Scientific experts question whether some of the compounds listed on Craze's label are natural -- a requirement for the product to be considered a supplement. There is no scientific evidence that dendrobium plants naturally contain these compounds, said Ikhlas Khan of the University of Mississippi's National Center for Natural Products Research.

Cahill did not respond to USA TODAY's requests for studies or other documentation showing that the compounds it lists as being in Craze's dendrobium extract are naturally found in plants. His attorney Aaron Goldsmith, in an e-mail Tuesday night, said, "While Driven Sports has the documentation to substantiate its statements, the company will not provide same for the article at this time."

The Department of Defense's Human Performance Resource Center, which advises the military health system on supplement issues, says on its website that the science "suggests some dendrobium-containing products may have been 'spiked.'"
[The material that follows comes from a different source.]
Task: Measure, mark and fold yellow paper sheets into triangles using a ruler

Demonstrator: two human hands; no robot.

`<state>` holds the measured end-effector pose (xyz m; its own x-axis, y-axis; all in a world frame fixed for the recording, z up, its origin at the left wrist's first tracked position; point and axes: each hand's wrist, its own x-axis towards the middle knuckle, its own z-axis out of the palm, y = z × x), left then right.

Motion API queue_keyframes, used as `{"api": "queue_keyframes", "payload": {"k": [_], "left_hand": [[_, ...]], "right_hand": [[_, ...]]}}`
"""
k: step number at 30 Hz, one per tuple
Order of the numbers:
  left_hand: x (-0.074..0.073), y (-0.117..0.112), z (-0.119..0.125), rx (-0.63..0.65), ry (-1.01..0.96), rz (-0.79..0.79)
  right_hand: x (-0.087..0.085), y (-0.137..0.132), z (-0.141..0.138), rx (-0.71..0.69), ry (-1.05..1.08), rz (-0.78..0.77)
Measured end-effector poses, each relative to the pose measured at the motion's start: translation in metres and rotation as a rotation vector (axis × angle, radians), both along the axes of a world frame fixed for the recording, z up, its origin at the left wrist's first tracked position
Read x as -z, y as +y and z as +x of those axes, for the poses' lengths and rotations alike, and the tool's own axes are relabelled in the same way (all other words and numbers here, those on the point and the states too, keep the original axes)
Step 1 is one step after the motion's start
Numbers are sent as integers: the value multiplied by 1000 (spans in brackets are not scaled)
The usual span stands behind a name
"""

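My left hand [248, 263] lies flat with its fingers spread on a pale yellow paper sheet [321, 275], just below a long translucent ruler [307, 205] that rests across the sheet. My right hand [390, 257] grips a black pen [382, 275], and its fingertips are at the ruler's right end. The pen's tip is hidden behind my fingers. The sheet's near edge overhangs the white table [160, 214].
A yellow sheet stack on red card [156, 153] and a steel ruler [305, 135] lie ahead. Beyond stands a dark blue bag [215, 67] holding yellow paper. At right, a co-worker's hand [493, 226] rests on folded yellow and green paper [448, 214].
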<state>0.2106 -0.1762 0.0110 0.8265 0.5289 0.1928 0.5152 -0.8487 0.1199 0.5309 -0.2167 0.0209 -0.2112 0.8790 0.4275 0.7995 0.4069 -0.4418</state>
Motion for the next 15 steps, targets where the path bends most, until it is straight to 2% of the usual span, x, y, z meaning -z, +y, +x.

Matt Cahill has cultivated an image as a designer of cutting-edge dietary supplements. His current company, Driven Sports, markets a top-selling pre-workout powder called Craze.

Daniel Fabricant, who heads FDA's division of dietary supplements, on Tuesday declined to answer questions about Craze and Cahill. Fabricant has previously said the agency is concerned about the increased number of supplements that contain stimulant compounds that claim to be from dendrobium.

Supplement industry officials and another member of Congress said the industry doesn't need more regulation, just better enforcement by the FDA of existing laws.

"The FDA has ample tools at its disposal to deal with this and they should, they should take swift action," said Rep. Jason Chaffetz, R-Utah, a member of the Congressional Dietary Supplement Caucus, which works on legislative issues involving supplements. "When there is a bad apple, we need the regulators to take action. By not doing so, it puts a black eye on the entire industry, and that's not right either."

Frank Lampe, a vice president at the United Natural Products Alliance, said supplements are already highly regulated. "FDA has full regulatory power to take products that are illegally sold off the market immediately," he said.

Leading sports organizations say the industry's history and the current regulatory approach give consumers little reason to have confidence in supplements.

"They are not well-regulated and they can contain a banned ingredient not even listed on the label," said Mary Wilfert, associate director of the NCAA's Sport Science Institute, which studies health and safety in athletics. Wilfert said that's why the NCAA cautions against the use of dietary supplements by student athletes.

"There is simply no way for an athlete, coach, trainer or parent to walk into a store and be able to tell by reading the label what is in the product," said Amy Eichner of the U.S. Anti-Doping Agency, a non-profit designated by Congress to oversee testing of Olympic and other athletes for prohibited performance-enhancing substances.

Eichner noted that some supplement companies have inconsistent manufacturing practices and receive raw ingredients from questionable sources. "Which means that even bottles of the same product, made by the same company with identical labels may contain different substances or varying quantities of substances," she said.

Bodybuilding.com, a popular online seller of supplements, continues to sell Craze. Yet top executives have been discussing "whether or not we want to continue doing business with Matt Cahill," said the website's general counsel, Bill Carter. He said Bodybuilding.com has conducted about about a dozen tests on samples of the product, plus a few tests of blood and urine from volunteers who took Craze, and has not found any amphetamine-like compounds.